When Economies Turn Inward


Across Europe and beyond, governments are recalibrating economic strategy toward continuity, control and strategic exposure, with global efficiency no longer serving as the primary organising principle. Trade continues to play a central role, and interdependence remains a defining feature of the global economy. Its terms, however, are now defined by conditions tied to security, resilience and political alignment.
For decades, economic policy prioritised scale, cost reduction and just-in-time logistics. Supply chains were designed to minimise disruption, assuming political stability as a given. That assumption has become less reliable.
In Europe, industrial strategy is now framed explicitly around resilience. Energy, food systems, semiconductors, pharmaceuticals and critical infrastructure are increasingly treated as strategic assets, no longer viewed solely as neutral market goods. The EU's Critical Raw Materials Act, adopted in 2024, reflects how acute that reassessment has become. Europe currently depends on China for 95% of its rare earth extraction. The Act's target is to bring that figure below 42%. The gap between those two numbers is the measure of the work ahead.

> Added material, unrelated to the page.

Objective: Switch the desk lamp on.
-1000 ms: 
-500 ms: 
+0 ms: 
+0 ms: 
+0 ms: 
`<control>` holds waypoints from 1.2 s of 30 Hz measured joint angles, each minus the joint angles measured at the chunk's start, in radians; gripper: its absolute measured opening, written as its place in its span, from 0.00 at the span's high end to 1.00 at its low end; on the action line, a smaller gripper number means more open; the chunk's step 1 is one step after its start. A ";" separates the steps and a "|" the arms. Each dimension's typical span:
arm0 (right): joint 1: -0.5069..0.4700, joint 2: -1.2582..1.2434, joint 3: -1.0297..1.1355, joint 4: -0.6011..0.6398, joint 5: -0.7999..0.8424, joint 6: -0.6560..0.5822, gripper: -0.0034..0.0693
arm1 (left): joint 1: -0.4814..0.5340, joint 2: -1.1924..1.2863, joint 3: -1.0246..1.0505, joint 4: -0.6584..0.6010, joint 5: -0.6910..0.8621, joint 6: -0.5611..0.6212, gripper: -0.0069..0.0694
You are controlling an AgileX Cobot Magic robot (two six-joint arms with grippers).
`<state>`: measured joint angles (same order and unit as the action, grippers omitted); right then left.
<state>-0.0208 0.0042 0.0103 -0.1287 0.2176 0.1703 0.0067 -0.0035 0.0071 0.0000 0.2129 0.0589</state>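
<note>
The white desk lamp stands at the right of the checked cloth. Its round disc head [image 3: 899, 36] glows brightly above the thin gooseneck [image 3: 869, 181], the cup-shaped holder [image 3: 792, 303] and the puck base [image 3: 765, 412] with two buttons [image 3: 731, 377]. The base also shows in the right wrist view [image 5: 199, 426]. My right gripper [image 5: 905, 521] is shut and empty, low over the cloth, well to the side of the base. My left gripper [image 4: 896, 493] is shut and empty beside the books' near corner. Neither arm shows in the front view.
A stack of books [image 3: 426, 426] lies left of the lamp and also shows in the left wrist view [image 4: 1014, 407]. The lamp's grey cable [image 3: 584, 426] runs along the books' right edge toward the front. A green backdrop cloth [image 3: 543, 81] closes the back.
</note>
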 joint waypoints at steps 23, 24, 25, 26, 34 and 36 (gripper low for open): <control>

In the United States, industrial policy has returned as a core instrument of economic governance. Tariffs, targeted subsidies and investment screening mechanisms are framed through the lens of national security, with trade optimisation no longer serving as the primary reference point. The objective centres on maintaining production capacity and technological capability under conditions of pressure.
The clearest illustration is TSMC's semiconductor complex in Arizona, now the largest foreign direct investment project in American history at $165 billion. What began as a straightforward reshoring initiative has become something more revealing: a shift in the logic of competition itself. The market is no longer racing for the smallest chip node. It is racing for the most resilient and politically aligned manufacturing footprint. Cost has not disappeared as a consideration. It has been subordinated to continuity.
Financial institutions increasingly factor this reality into long-term forecasts. Capital allocation is adjusting to a world in which political alignment, regulatory exposure and supply security influence returns as much as cost efficiency. Economic nationalism, in this sense, is less an ideology than a planning framework.
The effects are visible even inside long-standing economic structures. The European Single Market, built on the free movement of goods, capital, services and labour, is under pressure from targeted state support and regulatory divergence. While the framework remains intact, its operation has become more discretionary.
Germany's export-driven model, long supported by stable global demand and open trade routes, is undergoing sustained reassessment. Policymakers are increasingly focused on reinforcing domestic value chains and reducing exposure to geopolitical disruption, while attempting to preserve competitiveness. Within this context, the long-term position of Germany's automotive industry, historically central to the country's economic strength, is facing growing uncertainty as global markets fragment and industrial policy priorities evolve.
These developments do not point to the end of global trade. They indicate a more selective and conditional approach to openness, shaped by strategic considerations rather than market access alone.
There is an uncomfortable irony in this moment. Europe built its postwar identity on the rejection of economic nationalism, on the conviction that open markets and shared institutions were the antidote to the conflicts that had devastated the continent. Trump's trade war has not simply disrupted that architecture. It has forced Europe into the same defensive logic it was designed to transcend. The turn inward is not a choice so much as a response, and that distinction matters.
Supply chains are being redesigned with political risk as a core variable, and the consequences of ignoring that variable are no longer theoretical.In May 2025, Ford shut down its Chicago assembly plant for three weeks after China imposed export controls on rare earth materials in response to escalating trade tensions.The shortage was not of finished goods or components, but of high-powered magnets, an input so specific and so concentrated in a single country's supply that no contingency had been prepared. Export controls on strategic materials, particularly those essential for energy transition technologies, now illustrate how a single state decision can halt industrial production on another continent. Companies are responding by shortening supply lines, diversifying suppliers and accepting higher operating costs in exchange for continuity. Redundancy is now understood as a form of risk insurance, not over-engineering.
Economic nationalism does not eliminate international cooperation, but it changes its character. Trade agreements continue to progress, including large-scale arrangements such as the EU-Mercosur framework. These agreements are now negotiated with safeguards and adjustment mechanisms built in from the outset. Openness operates within boundaries that did not previously exist, and those boundaries are being drawn by strategic priorities, not market logic alone.
The current trajectory reflects a broader reassessment of how economies function in an environment marked by geopolitical rivalry, resource competition and systemic risk.
For governments, economic policy increasingly operates as an extension of security policy. For businesses, resilience has moved to the centre of strategic decision-making. Supply chains that are slower, more costly and subject to greater regulation are now treated as baseline assumptions within long-term planning.
Economic nationalism, reasserted under external pressure, is not the same as the nationalism that preceded European integration. But it draws on the same instincts. The question for Europe is whether it can manage that tension consciously, or whether the response to one form of disruption quietly becomes a source of another.